(What the task asks):
Reproduce every line of the listing as written, apart from the pictures.

(Recorded information):
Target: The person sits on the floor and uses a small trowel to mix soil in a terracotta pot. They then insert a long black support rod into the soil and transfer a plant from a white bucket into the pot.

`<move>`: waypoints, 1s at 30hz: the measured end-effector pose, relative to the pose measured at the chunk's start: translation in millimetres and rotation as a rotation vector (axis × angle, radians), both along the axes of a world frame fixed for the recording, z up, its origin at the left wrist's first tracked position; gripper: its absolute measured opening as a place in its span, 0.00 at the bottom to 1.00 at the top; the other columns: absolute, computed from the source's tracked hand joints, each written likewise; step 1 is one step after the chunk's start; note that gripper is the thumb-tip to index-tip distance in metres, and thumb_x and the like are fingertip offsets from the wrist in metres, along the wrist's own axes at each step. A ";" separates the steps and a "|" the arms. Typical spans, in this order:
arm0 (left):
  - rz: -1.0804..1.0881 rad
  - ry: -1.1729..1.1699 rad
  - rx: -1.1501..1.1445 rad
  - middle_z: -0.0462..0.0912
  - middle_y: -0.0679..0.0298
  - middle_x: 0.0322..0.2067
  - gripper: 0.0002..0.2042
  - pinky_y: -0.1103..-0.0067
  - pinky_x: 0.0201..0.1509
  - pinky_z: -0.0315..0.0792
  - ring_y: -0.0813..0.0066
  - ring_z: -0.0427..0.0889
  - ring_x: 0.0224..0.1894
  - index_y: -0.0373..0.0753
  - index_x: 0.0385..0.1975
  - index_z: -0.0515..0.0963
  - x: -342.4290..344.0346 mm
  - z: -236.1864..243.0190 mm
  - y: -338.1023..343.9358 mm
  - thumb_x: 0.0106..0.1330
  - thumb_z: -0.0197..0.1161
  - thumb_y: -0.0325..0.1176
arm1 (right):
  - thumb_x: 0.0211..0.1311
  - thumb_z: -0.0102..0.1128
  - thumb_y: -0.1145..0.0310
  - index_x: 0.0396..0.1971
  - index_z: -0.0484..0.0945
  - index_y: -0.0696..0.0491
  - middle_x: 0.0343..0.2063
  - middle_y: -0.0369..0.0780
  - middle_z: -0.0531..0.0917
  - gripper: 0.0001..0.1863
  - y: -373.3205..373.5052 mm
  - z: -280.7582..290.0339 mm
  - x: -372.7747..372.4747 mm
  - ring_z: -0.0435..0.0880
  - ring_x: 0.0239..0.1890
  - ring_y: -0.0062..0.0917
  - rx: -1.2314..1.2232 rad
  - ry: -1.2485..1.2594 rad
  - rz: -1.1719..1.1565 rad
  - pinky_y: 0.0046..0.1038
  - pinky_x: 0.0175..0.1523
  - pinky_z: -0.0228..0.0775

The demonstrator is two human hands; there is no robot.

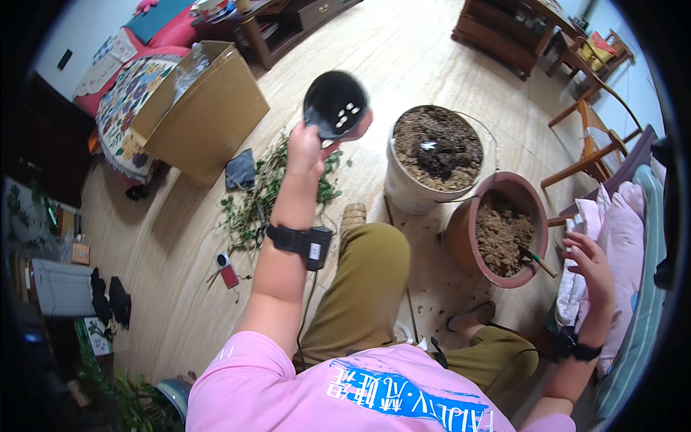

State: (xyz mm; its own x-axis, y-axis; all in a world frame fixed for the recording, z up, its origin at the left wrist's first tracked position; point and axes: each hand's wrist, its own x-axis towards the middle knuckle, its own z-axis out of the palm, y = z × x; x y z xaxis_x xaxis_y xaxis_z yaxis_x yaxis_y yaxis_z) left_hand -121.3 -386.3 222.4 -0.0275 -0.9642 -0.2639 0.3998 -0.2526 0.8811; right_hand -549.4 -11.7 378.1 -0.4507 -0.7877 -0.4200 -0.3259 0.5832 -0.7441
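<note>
My left hand (308,151) grips a black plastic plant pot (332,97), tilted so its inside faces me. Several bright holes show in its bottom. To its right stands a white bucket (407,180) filled with brown soil, darker in the middle, with a small white patch on top. A reddish-brown pot (461,241) of loose, lighter soil stands nearer me. Resting on its rim is a small hand tool (538,262) with a wooden handle and a green part. My right hand (590,263) is raised beside that tool, fingers apart and holding nothing.
Cut leafy stems (270,180) lie on the floor below the black pot, by a dark grey cloth-like piece (240,170). A large cardboard box (205,119) stands at left. Wooden chairs (586,140) and a seat with pink cushions (622,230) line the right.
</note>
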 end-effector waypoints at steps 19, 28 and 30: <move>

(Task result):
Target: The person sits on the floor and uses a small trowel to mix soil in a terracotta pot. They then insert a long black support rod into the soil and transfer a plant from a white bucket into the pot.

`<move>`: waypoints, 1s at 30hz: the measured end-effector pose, relative to the pose measured at the chunk's start: translation in millimetres and rotation as a rotation vector (axis × angle, radians), both along the axes of a world frame fixed for the recording, z up, its origin at the left wrist's first tracked position; gripper: its absolute measured opening as a place in its span, 0.00 at the bottom to 1.00 at the top; the other columns: absolute, computed from the source's tracked hand joints, each written likewise; step 1 is one step after the chunk's start; note that gripper is the thumb-tip to index-tip distance in metres, and thumb_x and the like are fingertip offsets from the wrist in metres, along the wrist's own axes at each step. A ";" separates the steps and a "|" the arms. Typical spans, in this order:
arm0 (left):
  - rz: -1.0804..1.0881 rad
  - ry: -1.1729..1.1699 rad
  - rx: -1.1501..1.1445 rad
  - middle_z: -0.0462..0.0912
  - middle_y: -0.0679..0.0298
  - middle_x: 0.0322..0.2067
  - gripper: 0.0002..0.2042
  - pinky_y: -0.1103..-0.0067
  - pinky_x: 0.0201..0.1509
  - pinky_z: -0.0315..0.0792
  - ring_y: -0.0813..0.0066
  - ring_z: -0.0427..0.0889
  - ring_x: 0.0224..0.1894
  - index_y: -0.0373..0.0753
  - index_x: 0.0385..0.1975
  - index_z: -0.0515..0.0963
  - x: -342.4290..344.0346 mm
  - z: -236.1864..243.0190 mm
  - y: -338.1023..343.9358 mm
  - thumb_x: 0.0106..0.1330
  - thumb_z: -0.0197..0.1161
  - thumb_y: -0.0325..0.1176
arm1 (right):
  - thumb_x: 0.0211..0.1311
  - thumb_z: -0.0102..0.1128
  - thumb_y: -0.1145..0.0310
  - index_x: 0.0396..0.1971
  - index_z: -0.0484..0.0945
  - index_y: -0.0696..0.0491
  - middle_x: 0.0343..0.2063
  - middle_y: -0.0369..0.0780
  - middle_z: -0.0531..0.0917
  - gripper: 0.0001..0.1863
  - y: -373.3205..373.5052 mm
  - z: -280.7582..290.0339 mm
  - x: -372.7747..372.4747 mm
  - ring_z: -0.0435..0.0880
  - ring_x: 0.0239..0.1890
  - ring_y: -0.0062..0.0917
  - rx: -1.2314..1.2232 rad
  - ry: -1.2485..1.2594 rad
  - rz: -1.1719..1.1565 rad
  - pinky_y: 0.0046..0.1038
  - pinky_x: 0.0175..0.1523
  - pinky_z: -0.0228..0.0775

The demonstrator is two human hands; there is no robot.


State: (xyz mm; its own x-axis, y-axis; all in a world frame fixed for the recording, z up, its origin at the left wrist's first tracked position; point and axes: each hand's wrist, its own x-axis towards the middle knuckle, its own z-axis out of the palm, y = z × x; x y z xaxis_x xaxis_y xaxis_z yaxis_x yaxis_y yaxis_z) left_hand -121.3 -386.3 222.4 -0.0275 -0.9642 -0.2639 0.3998 -0.2526 0.8811; right_hand -549.4 -11.7 378.1 -0.4507 -0.7877 -0.4200 -0.3259 0.5832 -0.7441
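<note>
My left hand (308,151) grips a black plastic plant pot (332,97), tilted so its inside faces me. Several bright holes show in its bottom. To its right stands a white bucket (407,180) filled with brown soil, darker in the middle, with a small white patch on top. A reddish-brown pot (461,241) of loose, lighter soil stands nearer me. Resting on its rim is a small hand tool (538,262) with a wooden handle and a green part. My right hand (590,263) is raised beside that tool, fingers apart and holding nothing.
Cut leafy stems (270,180) lie on the floor below the black pot, by a dark grey cloth-like piece (240,170). A large cardboard box (205,119) stands at left. Wooden chairs (586,140) and a seat with pink cushions (622,230) line the right.
</note>
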 end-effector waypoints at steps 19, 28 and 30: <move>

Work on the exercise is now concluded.